Exigências conflitantes e problemas práticos de implementação
Outro ponto de conflito significativo está na exigência de registro e licenciamento para determinados veículos. Pela norma federal, apenas ciclomotores precisam ser emplacados e exigem habilitação. Já equipamentos autopropelidos não têm essa obrigação.
O decreto municipal, ao aproximar essas categorias, cria uma exigência que não existe no sistema nacional de trânsito. Especialistas questionam como o Detran deveria agir diante de um pedido de emplacamento de um autopropelido, por exemplo.
"Eles não poderiam sobrepor as regras federais, não poderia reclassificar os veículos e ser mais permissivo que a lei federal", avaliou Luiz Saldanha.
Restrições de circulação que podem inviabilizar uso em áreas importantes
O texto também estabelece restrições mais amplas à circulação. Em vias com limite acima de 60 km/h, nenhum desses veículos pode circular. Em outras situações, as regras podem impedir o uso tanto na via quanto na ciclovia, dependendo do tipo de veículo.
Na prática, isso pode inviabilizar a circulação em alguns pontos importantes da cidade, como a Avenida Atlântica, em Copacabana, um dos espaços mais frequentados por condutores de ciclomotores, e com velocidade máxima de 70km/h.
"A resolução federal já criou esses dispositivos e os municípios deveriam regular e aplicar, não alterar completamente", afirmou Saldanha.
Possibilidade de judicialização e busca por diálogo
Diante das inconsistências apontadas, entidades do setor já avaliam medidas jurídicas para barrar a nova legislação. "A gente está analisando todos esses itens para entrar na Justiça contra o decreto, mas também para abrir um diálogo com o município", disse Saldanha.
Segundo ele, a intenção é buscar ajustes no texto por meio de diálogo, mas sem descartar a via judicial. "Estamos avaliando juridicamente para fazer essa manifestação. Estamos preparando um ofício para a prefeitura para conversar sobre isso. Estamos preocupados em regulamentar o uso, mas o que não dá é para inventar regras do zero".
"Foram meses e meses de discussão com especialistas do Brasil inteiro para pensar em uma resolução. Queremos buscar o diálogo para rever o que diz o decreto", completou Saldanha.
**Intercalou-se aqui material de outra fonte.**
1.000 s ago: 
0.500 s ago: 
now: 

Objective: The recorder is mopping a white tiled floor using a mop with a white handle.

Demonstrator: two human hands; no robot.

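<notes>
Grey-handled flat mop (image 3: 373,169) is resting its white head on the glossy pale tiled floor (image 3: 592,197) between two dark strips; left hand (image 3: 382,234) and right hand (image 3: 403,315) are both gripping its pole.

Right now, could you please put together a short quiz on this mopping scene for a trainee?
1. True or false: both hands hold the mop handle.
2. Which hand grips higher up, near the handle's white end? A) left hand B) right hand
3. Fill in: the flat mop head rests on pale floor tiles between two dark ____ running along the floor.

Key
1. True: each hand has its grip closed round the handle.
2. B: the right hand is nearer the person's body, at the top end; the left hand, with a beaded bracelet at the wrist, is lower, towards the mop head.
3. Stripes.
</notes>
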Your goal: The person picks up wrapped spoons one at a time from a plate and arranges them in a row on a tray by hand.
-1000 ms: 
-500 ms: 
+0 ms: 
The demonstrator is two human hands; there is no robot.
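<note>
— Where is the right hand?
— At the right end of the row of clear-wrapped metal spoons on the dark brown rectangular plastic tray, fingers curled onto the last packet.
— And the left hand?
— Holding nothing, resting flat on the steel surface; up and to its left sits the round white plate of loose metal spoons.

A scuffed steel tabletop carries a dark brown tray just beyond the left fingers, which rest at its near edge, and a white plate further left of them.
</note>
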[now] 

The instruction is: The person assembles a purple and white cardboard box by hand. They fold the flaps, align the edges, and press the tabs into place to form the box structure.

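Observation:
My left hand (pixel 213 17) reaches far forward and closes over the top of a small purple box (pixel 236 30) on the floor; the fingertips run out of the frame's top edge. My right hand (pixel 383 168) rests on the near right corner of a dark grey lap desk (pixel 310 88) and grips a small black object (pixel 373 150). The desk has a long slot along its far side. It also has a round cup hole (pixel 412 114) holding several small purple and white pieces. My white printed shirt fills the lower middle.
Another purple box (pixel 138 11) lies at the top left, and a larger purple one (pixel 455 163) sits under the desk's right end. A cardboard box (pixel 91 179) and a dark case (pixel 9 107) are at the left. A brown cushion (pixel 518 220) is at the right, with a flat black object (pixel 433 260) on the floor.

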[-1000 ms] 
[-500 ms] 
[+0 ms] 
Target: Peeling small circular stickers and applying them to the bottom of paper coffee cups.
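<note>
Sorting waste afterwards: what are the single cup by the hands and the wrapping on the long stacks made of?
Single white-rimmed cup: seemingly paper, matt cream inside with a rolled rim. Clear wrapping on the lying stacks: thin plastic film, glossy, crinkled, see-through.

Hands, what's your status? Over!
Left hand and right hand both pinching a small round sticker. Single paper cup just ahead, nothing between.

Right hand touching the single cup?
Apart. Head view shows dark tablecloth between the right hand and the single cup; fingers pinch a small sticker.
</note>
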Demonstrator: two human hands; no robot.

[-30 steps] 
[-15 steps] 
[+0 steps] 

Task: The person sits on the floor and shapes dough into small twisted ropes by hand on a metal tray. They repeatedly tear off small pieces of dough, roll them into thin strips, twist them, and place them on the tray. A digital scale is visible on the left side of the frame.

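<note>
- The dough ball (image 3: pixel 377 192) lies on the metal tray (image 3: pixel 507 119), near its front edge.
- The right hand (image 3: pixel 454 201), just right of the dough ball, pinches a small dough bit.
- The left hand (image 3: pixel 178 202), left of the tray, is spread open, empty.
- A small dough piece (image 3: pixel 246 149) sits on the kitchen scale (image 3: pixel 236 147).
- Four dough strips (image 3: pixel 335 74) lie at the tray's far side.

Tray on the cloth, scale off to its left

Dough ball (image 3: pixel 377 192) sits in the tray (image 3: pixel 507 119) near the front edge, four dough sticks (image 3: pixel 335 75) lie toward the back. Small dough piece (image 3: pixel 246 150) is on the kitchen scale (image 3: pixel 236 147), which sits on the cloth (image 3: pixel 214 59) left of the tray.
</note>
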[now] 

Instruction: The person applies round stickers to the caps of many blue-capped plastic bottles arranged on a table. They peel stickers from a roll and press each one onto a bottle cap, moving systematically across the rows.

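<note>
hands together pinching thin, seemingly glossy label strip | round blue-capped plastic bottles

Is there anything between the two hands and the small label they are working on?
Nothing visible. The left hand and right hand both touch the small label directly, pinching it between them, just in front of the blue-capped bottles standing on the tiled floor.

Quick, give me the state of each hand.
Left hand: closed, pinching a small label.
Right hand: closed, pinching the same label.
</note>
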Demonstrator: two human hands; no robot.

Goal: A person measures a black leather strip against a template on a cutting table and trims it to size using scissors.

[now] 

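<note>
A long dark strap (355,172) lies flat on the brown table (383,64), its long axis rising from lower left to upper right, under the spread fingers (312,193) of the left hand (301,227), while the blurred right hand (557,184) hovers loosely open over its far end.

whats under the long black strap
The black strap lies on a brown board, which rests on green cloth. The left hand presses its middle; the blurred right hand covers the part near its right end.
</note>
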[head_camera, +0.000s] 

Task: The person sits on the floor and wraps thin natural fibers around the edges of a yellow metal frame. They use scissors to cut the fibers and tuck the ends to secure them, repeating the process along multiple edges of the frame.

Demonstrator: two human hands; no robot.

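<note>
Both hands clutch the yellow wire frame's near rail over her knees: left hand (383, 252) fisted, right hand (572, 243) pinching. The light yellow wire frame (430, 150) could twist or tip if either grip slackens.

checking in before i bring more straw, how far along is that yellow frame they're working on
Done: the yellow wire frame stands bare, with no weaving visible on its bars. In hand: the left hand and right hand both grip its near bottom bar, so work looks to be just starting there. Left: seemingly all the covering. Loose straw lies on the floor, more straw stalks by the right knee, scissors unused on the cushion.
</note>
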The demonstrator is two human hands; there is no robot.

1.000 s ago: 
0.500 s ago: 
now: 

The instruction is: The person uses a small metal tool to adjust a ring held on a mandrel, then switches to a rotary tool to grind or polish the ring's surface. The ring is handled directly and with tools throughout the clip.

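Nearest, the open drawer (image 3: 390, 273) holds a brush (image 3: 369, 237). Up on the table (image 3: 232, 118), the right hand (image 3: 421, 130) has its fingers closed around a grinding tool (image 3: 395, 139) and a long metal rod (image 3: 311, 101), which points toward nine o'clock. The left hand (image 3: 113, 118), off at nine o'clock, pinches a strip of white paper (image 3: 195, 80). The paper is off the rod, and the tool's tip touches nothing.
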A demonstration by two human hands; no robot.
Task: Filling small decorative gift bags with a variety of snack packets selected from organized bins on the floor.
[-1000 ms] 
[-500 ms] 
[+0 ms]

Posicionamento das autoridades envolvidas
Em nota, a Prefeitura do Rio informou que, neste primeiro momento, a fiscalização das novas regras será apenas educativa. Segundo o município, multas e outras sanções devem começar a ser aplicadas apenas a partir do ano que vem.
A administração municipal, no entanto, não respondeu aos questionamentos sobre a possibilidade de o decreto ser considerado inconstitucional.
O Departamento de Trânsito do Estado do Rio de Janeiro (Detran-RJ) afirmou que está analisando o novo decreto para verificar quais procedimentos serão necessários para sua implementação. Questionado sobre a obrigatoriedade de emplacamento dos veículos, o órgão não informou se foi previamente consultado pela prefeitura.
Já o Ministério dos Transportes, órgão responsável pelo Conselho Nacional de Trânsito (Contran), informou que as normas gerais sobre habilitação, registro, licenciamento e regras de circulação são definidas pelo Código de Trânsito Brasileiro (CTB) e pelas resoluções do Contran.
"A Resolução Contran nº 996/2023 dispõe sobre a circulação de ciclomotores, bicicletas elétricas e equipamentos de mobilidade individual autopropelidos, estabelecendo suas definições, características e condições gerais de circulação", dizia a nota do Contran.
"Dessa forma, embora a competência para legislar sobre trânsito seja da União, os municípios podem regulamentar aspectos relacionados à circulação local, desde que observadas as diretrizes previstas na legislação federal e nas normas do Contran", completou o órgão federal.